Exercise brief: Scan the material below for the word "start", then copy every line in which it appears.

=-=-=-=-=

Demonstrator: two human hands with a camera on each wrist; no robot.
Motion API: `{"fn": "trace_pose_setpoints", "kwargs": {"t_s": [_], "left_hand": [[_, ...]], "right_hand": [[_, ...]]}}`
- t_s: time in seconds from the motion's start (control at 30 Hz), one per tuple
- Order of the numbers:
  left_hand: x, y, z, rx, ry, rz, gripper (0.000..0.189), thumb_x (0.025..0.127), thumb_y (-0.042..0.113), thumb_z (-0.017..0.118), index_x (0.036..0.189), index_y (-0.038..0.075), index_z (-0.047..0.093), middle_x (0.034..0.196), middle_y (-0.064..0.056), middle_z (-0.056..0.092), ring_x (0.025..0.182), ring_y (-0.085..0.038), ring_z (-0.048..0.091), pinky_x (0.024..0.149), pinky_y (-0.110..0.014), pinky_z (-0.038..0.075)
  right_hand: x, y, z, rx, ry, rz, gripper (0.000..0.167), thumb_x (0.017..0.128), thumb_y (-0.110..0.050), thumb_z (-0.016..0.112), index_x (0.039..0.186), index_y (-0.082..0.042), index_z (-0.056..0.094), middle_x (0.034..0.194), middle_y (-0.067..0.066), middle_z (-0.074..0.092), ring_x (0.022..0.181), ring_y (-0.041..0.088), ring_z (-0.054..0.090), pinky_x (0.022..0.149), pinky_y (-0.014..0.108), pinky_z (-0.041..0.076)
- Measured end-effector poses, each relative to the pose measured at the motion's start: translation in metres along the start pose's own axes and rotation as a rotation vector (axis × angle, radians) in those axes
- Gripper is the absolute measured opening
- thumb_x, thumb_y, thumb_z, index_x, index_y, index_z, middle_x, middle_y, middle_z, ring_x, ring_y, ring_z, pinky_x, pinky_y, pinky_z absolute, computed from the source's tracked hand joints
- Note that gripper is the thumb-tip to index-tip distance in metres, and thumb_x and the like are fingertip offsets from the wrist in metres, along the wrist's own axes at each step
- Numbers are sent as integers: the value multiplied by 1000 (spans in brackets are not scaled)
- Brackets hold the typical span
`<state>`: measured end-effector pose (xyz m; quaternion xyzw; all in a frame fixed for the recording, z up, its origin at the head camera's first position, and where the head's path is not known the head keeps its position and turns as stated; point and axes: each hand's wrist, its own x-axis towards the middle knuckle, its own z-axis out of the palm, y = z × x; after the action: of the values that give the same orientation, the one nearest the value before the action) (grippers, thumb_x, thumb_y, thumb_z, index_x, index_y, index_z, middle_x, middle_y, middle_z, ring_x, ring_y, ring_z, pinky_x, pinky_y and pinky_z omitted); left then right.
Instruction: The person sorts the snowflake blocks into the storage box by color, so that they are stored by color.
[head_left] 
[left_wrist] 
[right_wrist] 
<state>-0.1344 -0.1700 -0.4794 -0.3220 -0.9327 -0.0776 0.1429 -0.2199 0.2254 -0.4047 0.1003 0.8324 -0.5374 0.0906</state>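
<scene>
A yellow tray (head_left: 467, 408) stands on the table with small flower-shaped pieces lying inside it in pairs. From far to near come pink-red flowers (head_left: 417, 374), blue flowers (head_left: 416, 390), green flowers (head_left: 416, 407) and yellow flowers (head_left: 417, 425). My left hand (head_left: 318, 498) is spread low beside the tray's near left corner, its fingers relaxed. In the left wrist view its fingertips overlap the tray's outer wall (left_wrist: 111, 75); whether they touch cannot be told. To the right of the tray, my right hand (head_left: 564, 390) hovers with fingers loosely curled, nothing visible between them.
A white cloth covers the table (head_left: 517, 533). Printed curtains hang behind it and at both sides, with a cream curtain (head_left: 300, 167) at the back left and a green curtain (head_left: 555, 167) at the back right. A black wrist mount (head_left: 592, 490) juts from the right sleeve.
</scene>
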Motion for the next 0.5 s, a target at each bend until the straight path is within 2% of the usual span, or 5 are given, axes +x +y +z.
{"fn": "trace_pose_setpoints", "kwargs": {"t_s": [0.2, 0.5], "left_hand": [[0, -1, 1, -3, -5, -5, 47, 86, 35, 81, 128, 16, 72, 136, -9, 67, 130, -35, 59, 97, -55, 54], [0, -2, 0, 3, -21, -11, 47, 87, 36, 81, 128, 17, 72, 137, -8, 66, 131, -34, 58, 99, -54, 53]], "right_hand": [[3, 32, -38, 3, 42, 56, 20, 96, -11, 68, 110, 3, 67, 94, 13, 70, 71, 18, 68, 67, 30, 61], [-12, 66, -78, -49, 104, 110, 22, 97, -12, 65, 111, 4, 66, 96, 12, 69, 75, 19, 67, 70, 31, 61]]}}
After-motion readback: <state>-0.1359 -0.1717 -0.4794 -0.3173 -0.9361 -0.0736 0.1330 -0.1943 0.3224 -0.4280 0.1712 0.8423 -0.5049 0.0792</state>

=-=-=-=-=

Completed exercise:
- t_s: time in seconds from the motion's start (control at 30 Hz), one per tuple
- Measured end-effector poses, each relative to the pose measured at the motion's start: translation in metres along the start pose's own axes and rotation as a rotation vector (axis × angle, radians) in those axes

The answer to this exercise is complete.